The “pool” (maybe wrong term) would have:
- A dynamic list of work items.
- A dynamic list of workers to processed those items.
- Work items are not consumed by the workers.
- The condition is that the pool must schedule each worker to process each item and all changes (insert/update/delete) to the work item list as long as the worker is active in the pool.
The concrete case that I’m thinking about is searching a bunch of text files with a bunch of searches in parallel. For example in that case the work items would be text files and the workers would be the different searches.
Searches and files might be added/removed over time and the system would still be efficient in both limiting the amount of work scheduled at once, and in not needing to redo search work for existing searches when just a few files are changed.
I’m interested in any thoughts or suggestions. I’m looking for existing examples (any language) that might solve a similar problem. Or suggestions on how to (or not too) build my own solution.

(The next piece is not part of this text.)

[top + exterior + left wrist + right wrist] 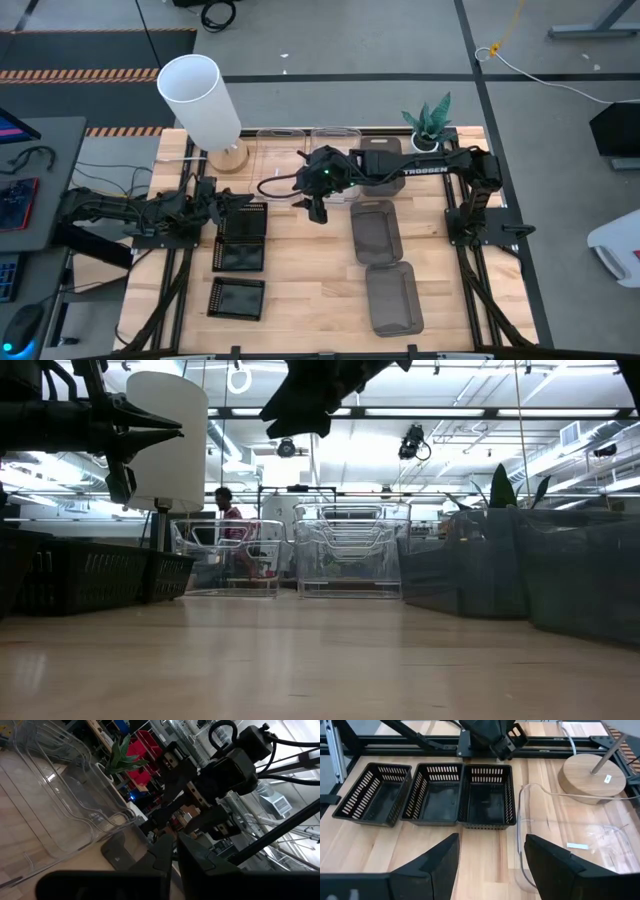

I’ve been working on a solution using @BurntSushi 's ignore crate for the initial processing. And then watching the filesystem for changes and incrementally updating the result based on those changes… but I think I need a better high level design.
I know little about such things, but it seems like the database design of a log events and then materialized views might be pretty clean solution. In this case the events modeling inserted/updated/deleted work items and the materialized views representing the workers. But getting that overall design into rust, and in parallel is still non trivial for me.